Personal information
- Date of birth: 25 January 1951
- Place of birth: Görlitz, East Germany
- Date of death: 19 January 2022 (aged 70)
- Place of death: Dresden, Saxony, Germany
- Height: 1.75 m (5 ft 9 in)
- Positions: Sweeper; full-back;

Youth career
- 1959–1960: BSG Energie Görlitz
- 1960–1967: BSG Motor WAMA Görlitz
- 1967–1968: Dynamo Dresden

Senior career*
- Years: Team / Apps / (Gls)
- 1968–1985: Dynamo Dresden / 400 / (70)

International career
- 1968–1969: East Germany U-18 / 17 / (2)
- 1969–1974: East Germany U-23 / 16 / (0)
- 1971–1976: East Germany Olympic / 10 / (4)
- 1969–1985: East Germany / 96 / (8)

Managerial career
- 1985–1990: East Germany Under-23
- 1996–1997: Werder Bremen
- 1998–1999: FSV Zwickau
- 2000–2001: Al Ahly
- 2001–2003: VfB Leipzig
- 2006–2010: Radebeuler BC 08

Medal record
Representing East Germany
Men's Football
| Gold medal – first place | 1976 Montreal | Team competition |

= Hans-Jürgen Dörner =

East German footballer and coach (1951–2022)
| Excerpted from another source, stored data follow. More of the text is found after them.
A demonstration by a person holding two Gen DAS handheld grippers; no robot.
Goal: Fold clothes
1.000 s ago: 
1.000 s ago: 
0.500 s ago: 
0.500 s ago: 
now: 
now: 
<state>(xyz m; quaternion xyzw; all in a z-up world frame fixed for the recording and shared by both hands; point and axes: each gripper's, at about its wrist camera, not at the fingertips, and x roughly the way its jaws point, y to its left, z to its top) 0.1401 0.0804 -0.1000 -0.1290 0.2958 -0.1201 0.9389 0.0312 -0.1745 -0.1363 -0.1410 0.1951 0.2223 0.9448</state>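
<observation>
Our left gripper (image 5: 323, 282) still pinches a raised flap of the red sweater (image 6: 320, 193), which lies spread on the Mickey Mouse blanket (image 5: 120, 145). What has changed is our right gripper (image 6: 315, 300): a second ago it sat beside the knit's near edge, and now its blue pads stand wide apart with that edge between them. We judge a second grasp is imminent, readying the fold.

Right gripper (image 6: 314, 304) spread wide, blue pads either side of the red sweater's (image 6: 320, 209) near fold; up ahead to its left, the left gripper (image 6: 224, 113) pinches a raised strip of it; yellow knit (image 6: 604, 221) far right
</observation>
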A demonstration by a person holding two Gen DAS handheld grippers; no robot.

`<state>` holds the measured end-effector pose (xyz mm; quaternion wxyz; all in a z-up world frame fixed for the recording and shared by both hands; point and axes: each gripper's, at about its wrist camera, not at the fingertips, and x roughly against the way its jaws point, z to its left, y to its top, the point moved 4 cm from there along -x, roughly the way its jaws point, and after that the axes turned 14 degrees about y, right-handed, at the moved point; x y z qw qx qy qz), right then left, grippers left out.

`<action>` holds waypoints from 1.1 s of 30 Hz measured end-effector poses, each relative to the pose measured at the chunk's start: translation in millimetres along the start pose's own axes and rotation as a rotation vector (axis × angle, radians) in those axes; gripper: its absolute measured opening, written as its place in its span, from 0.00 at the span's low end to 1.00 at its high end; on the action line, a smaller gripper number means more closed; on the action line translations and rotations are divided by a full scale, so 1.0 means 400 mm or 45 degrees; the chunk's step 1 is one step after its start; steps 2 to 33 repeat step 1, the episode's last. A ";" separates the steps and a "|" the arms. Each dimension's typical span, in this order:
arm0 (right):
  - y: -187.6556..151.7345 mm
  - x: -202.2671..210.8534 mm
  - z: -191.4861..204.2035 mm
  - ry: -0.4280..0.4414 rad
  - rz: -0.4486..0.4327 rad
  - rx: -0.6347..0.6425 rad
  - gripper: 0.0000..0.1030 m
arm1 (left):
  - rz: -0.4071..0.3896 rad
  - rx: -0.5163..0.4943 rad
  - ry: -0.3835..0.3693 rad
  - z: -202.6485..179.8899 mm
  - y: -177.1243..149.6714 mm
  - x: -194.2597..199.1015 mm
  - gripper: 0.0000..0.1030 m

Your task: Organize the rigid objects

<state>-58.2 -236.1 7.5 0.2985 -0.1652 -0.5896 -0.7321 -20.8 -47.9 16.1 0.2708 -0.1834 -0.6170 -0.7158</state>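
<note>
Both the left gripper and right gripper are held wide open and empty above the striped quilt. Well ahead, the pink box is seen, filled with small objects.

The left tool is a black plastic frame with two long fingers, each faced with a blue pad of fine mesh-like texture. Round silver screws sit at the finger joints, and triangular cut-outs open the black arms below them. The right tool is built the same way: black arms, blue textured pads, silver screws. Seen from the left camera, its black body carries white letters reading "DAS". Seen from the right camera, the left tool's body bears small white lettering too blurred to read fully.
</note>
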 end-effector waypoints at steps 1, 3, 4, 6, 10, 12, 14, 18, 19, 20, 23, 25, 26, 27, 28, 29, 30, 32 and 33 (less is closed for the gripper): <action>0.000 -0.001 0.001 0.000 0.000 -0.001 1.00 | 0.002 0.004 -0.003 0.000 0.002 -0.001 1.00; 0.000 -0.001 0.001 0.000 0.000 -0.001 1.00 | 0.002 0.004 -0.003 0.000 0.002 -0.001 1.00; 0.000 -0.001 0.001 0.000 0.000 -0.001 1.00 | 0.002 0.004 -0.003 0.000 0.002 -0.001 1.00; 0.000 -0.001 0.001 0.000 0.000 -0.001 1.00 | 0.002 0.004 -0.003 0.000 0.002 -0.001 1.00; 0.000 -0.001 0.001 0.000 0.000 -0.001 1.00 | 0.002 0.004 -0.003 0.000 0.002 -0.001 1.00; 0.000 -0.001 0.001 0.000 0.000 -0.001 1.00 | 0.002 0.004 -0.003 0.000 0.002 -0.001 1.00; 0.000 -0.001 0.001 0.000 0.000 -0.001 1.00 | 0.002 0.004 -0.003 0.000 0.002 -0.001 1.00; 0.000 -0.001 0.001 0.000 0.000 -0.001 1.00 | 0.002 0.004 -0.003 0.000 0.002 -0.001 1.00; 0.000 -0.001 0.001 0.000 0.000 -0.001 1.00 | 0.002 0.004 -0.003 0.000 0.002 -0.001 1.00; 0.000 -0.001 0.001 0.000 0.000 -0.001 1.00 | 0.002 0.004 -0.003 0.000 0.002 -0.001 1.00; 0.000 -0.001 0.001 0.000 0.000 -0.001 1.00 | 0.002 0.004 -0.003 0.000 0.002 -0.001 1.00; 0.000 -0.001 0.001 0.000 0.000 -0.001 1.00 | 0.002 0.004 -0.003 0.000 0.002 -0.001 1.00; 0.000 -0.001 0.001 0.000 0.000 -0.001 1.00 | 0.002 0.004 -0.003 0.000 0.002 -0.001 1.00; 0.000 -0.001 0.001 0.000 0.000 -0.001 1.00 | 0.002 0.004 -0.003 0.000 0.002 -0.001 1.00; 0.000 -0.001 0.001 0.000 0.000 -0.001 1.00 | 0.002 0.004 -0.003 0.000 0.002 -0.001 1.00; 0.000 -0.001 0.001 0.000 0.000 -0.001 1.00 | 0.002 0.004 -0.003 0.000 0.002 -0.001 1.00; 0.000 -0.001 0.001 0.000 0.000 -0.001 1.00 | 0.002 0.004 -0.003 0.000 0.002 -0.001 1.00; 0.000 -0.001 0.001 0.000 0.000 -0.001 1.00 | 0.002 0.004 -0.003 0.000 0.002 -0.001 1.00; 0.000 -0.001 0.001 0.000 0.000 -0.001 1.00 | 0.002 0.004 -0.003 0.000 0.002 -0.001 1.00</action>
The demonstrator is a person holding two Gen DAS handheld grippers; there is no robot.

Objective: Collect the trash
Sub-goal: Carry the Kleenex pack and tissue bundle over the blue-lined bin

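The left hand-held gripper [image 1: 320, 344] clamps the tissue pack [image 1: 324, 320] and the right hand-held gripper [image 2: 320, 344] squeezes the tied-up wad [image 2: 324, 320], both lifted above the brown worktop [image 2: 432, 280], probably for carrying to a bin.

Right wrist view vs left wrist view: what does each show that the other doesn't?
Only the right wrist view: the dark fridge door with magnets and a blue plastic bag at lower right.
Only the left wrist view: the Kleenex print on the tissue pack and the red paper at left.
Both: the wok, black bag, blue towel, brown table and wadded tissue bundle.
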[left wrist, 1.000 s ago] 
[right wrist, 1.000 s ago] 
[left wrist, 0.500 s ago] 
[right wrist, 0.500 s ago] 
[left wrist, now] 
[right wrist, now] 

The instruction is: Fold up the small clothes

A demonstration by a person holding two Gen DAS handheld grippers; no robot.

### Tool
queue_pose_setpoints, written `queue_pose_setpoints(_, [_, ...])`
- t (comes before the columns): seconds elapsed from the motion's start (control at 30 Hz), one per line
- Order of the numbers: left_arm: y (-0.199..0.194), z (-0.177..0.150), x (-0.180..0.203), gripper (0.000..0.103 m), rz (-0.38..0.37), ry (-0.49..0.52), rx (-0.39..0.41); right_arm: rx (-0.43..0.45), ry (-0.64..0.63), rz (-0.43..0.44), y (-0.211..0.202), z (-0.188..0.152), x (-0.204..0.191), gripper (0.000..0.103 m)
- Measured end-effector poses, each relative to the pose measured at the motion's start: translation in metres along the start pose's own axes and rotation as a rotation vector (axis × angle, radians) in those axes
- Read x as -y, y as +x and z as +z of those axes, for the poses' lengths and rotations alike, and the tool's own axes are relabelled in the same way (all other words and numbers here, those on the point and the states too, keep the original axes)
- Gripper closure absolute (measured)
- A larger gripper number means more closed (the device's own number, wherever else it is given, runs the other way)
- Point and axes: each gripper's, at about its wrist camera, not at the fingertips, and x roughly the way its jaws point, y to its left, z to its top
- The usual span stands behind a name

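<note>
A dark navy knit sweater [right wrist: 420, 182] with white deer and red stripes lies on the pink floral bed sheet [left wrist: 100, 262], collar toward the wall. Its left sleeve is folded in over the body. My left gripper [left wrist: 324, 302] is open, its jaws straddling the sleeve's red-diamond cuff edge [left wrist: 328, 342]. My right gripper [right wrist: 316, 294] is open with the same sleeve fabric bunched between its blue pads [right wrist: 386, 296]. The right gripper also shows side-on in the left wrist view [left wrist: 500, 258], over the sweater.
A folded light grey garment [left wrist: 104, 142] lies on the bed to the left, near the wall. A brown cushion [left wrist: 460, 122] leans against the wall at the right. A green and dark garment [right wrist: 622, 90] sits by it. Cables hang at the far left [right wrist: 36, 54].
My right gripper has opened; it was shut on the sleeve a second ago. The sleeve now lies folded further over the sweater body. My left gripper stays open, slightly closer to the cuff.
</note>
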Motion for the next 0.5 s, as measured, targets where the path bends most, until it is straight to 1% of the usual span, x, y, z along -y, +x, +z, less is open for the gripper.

Hans-Jürgen "Dixie" Dörner (25 January 1951 – 19 January 2022) was a German football player and coach. He distinguished himself during his career by being named East Germany's player of the year three times (1977, 1984 and 1985) – the only East German player to do this besides goalkeeper Jürgen Croy.

==Playing career==
Dörner's playing career began in his hometown of Görlitz in 1960 with amateur club BSG Energie WAMA Görlitz, and then BSG Motor WAMA Görlitz. He joined Dynamo Dresden in 1968 where he won five first division DDR-Oberliga titles and five FDGB-Pokale (East German Cup), twice winning the DDR-Oberliga and FDGB-Pokal double. He captained Dynamo Dresden from 1977 until his retirement, and is the club's most decorated captain. He was voted the team's greatest player ever in 1999.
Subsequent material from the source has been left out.